» Exercise requirements
Only the lines of the data below from the one with "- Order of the" through the one with "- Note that" are wanted. Repeat them exactly.

» Data provided
------------------------------

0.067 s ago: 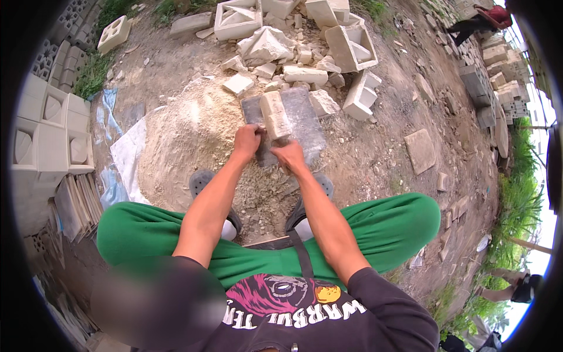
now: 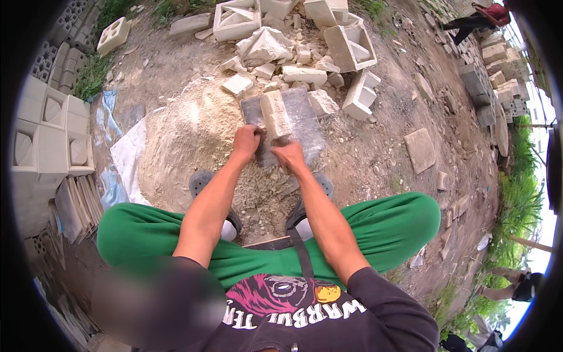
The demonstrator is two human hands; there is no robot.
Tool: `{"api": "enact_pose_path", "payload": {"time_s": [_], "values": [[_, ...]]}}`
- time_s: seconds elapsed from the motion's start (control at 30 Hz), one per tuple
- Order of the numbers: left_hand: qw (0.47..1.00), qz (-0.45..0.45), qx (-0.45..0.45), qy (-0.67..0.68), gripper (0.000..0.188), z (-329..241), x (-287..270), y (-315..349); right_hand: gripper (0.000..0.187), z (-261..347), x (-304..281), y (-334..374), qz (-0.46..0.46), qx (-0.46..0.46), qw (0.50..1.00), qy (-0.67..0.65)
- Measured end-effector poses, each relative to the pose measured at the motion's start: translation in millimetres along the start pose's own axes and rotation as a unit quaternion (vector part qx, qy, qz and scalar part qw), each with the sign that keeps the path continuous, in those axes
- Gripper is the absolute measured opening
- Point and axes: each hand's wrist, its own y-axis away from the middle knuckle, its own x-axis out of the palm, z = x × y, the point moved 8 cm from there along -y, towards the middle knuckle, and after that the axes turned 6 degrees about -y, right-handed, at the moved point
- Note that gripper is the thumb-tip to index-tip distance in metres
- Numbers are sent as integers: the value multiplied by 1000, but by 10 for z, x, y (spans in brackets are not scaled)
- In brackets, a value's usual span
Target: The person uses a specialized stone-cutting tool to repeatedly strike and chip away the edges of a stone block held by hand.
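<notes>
A pale, dusty oblong block point(image 2: 273, 111) lies lengthwise on a dark grey flat slab point(image 2: 307, 120) on the ground in front of me. My left hand point(image 2: 248, 139) is closed, its fingers curled at the slab's left edge, beside the near part of the block. At the block's near end, my right hand point(image 2: 289, 155) is closed too. A small brownish piece shows under its palm and a darker bit by its fingers, but what it grips is mostly hidden.
Sandy rubble point(image 2: 193, 126) is heaped left of the slab. Broken blocks point(image 2: 267, 47) and hollow blocks point(image 2: 350, 50) lie beyond it. Stacked pale blocks point(image 2: 53, 126) stand at left. A flat stone point(image 2: 420, 151) lies at right. Another person point(image 2: 489, 17) is at far upper right.
</notes>
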Motion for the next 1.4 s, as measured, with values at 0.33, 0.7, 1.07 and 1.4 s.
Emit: {"api": "enact_pose_path", "payload": {"time_s": [0.33, 0.7, 1.07, 1.4], "values": [[998, 34, -29, -41, 18, 81, 53, -46, 26, 260, -73, -31, -64, -74, 995, 0], [999, 3, -25, -33, 16, 23, -20, 92, 28, -194, -25, 10, -21, 88, 996, -25], [999, -24, -17, -33, 30, -29, 93, 14, 26, -566, -170, -240, -84, 53, 995, 2], [995, 11, -19, -99, 21, 28, -18, 218, 36, 209, -134, 111, -35, 34, 997, 61]]}}
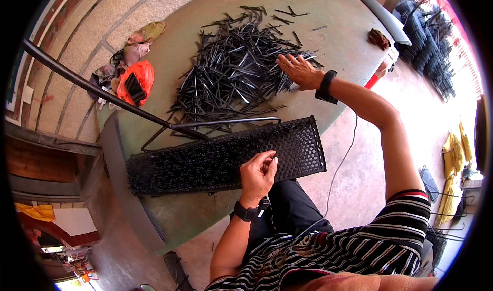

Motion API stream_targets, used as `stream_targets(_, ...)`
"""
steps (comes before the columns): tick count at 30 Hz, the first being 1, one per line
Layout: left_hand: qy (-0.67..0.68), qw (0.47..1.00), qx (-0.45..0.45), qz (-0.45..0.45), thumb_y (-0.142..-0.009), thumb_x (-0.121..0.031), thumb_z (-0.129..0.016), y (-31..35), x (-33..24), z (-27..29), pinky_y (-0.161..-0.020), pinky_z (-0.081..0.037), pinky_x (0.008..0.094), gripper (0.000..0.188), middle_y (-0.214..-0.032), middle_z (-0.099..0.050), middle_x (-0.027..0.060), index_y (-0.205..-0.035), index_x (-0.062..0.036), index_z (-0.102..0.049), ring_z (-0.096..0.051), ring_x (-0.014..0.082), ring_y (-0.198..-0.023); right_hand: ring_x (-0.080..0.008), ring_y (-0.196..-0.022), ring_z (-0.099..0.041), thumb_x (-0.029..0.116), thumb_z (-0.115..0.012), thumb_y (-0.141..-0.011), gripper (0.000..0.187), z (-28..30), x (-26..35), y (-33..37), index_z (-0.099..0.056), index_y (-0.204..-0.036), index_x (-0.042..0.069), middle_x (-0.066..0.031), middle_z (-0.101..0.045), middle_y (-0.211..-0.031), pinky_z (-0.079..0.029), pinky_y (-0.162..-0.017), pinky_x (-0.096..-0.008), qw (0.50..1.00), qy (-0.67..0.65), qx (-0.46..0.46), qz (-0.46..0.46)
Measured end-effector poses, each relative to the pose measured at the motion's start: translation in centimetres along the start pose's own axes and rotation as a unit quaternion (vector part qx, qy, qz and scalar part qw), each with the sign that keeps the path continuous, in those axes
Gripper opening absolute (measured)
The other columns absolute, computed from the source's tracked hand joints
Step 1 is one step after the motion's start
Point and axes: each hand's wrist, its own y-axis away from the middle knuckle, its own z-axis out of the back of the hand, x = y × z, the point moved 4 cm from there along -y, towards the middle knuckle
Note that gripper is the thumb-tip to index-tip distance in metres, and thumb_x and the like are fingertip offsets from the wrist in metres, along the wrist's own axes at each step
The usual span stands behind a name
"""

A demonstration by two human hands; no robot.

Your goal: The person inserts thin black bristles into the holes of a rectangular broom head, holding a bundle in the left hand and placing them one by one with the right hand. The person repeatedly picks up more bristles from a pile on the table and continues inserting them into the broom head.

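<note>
A long black perforated panel [304, 155] lies across the near side of the table, with a dark rod handle [97, 82] and a bent metal brace attached. Dense black tufts [179, 162] fill its left and middle; bare holes show at its right end. My left hand [258, 177] is over the panel where tufts give way to bare holes. Its thumb and fingers are pinched together, and anything between them is too small to make out. My right hand [303, 74] reaches to the right edge of a pile of thin black strips [236, 70], its fingers stretched out flat.
The strips lie on a large greenish table [328, 14]. Along its left edge sit an orange plastic bag [146, 75] with a black phone [135, 88] and some crumpled cloths [146, 33]. A dark brown lump [378, 38] rests far right. Black racks [423, 39] are stacked beyond.
</note>
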Motion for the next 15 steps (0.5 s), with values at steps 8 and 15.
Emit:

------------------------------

» Solution to the problem
- Order of the numbers: left_hand: qw (0.47..1.00), qz (-0.45..0.45), qx (-0.45..0.45), qy (-0.67..0.68), gripper (0.000..0.188), z (-329..241), x (-287..270), y (-315..349); right_hand: gripper (0.000..0.187), z (-261..347), x (-304..281), y (-334..374), qz (-0.46..0.46), qx (-0.46..0.46), qw (0.50..1.00), qy (-0.67..0.65)
- Measured end-effector poses, each relative to the pose measured at the motion's start: translation in millimetres along the start pose's own axes and rotation as a unit quaternion (vector part qx, qy, qz and scalar part qw), each with the sign that keeps the path continuous, in those axes
- Gripper is the absolute measured opening
- Point and axes: each hand's wrist, its own y-axis away from the middle knuckle, its own x-axis out of the palm, z = x × y, the point moved 8 cm from there along -y, towards the middle knuckle, and after that the axes turned 6 degrees about -y, right-handed, at the moved point
- Note that gripper is the thumb-tip to index-tip distance in metres

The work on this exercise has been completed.